INSTRUCTIONS FOR THE TASK: Please output, without any change, the lines of the material below from the very first through the one with "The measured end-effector".

INFORMATION SUPPLIED:
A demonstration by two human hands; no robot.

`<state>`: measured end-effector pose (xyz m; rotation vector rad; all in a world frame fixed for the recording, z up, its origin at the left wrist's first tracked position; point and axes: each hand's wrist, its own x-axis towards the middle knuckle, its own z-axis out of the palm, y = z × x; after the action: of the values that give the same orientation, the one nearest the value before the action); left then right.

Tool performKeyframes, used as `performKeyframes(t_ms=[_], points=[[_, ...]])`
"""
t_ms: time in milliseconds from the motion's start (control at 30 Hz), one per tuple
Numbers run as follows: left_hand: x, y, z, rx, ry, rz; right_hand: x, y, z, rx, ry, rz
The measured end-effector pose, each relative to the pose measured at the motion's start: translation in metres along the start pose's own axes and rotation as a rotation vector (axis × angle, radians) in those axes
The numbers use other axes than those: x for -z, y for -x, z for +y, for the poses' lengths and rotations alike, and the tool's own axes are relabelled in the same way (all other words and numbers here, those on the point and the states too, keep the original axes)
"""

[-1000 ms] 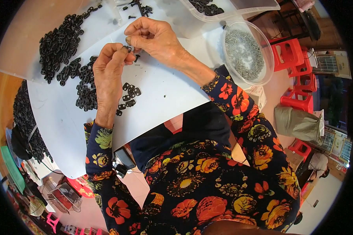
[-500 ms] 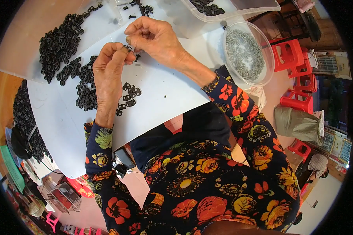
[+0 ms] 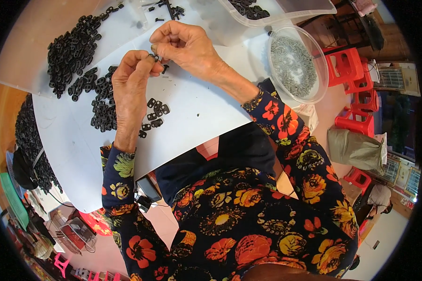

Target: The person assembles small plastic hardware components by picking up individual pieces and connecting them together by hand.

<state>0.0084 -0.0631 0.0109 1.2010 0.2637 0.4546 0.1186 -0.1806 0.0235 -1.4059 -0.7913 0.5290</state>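
Observation:
Between the thumb and fingers of my left hand [image 3: 132, 77] sits a small black part with a hole [image 3: 153, 57]. My right hand [image 3: 186, 47] meets it from the right, thumb and forefinger pinched at the part; whatever is in that pinch is too small to make out. Just below the fingertips a black peg-like piece [image 3: 165, 69] shows. Left of my left wrist lies a heap of black two-holed parts [image 3: 103, 114] on the white table [image 3: 192, 122]. Right of that wrist is a small group of similar black pieces [image 3: 157, 110].
A bigger pile of black parts [image 3: 72, 51] spreads at the far left. Several black pegs [image 3: 173, 11] lie at the back. A clear round tub of small metal pieces [image 3: 293, 61] stands right, beside a clear bin [image 3: 286, 11]. Red stools [image 3: 344, 65] stand beyond.
Both hands stay almost where they were, pinched together at the small black part. Only a very slight shift of the fingers shows.

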Motion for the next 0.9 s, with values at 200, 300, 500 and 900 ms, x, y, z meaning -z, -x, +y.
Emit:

EXERCISE RESPONSE:
A demonstration by two human hands; no robot.

`<state>`: measured end-effector pose (xyz m; rotation vector rad; all in a world frame fixed for the recording, z up, its origin at the left wrist's first tracked position; point and axes: each hand's wrist, its own x-axis towards the middle knuckle, its own z-axis out of the palm, y = z × x; after the action: of the values that give the same orientation, the one nearest the value before the action); left then right.

Tool performKeyframes, used as `performKeyframes(t_ms=[_], points=[[_, ...]])`
"""
t_ms: time in milliseconds from the motion's start (control at 30 Hz), one per tuple
Numbers run as follows: left_hand: x, y, z, rx, ry, rz; right_hand: x, y, z, rx, ry, rz
The measured end-effector pose, each relative to the pose measured at the motion's start: translation in metres along the start pose's own axes and rotation as a rotation vector (axis × angle, radians) in those axes

Nothing else is required for this exercise.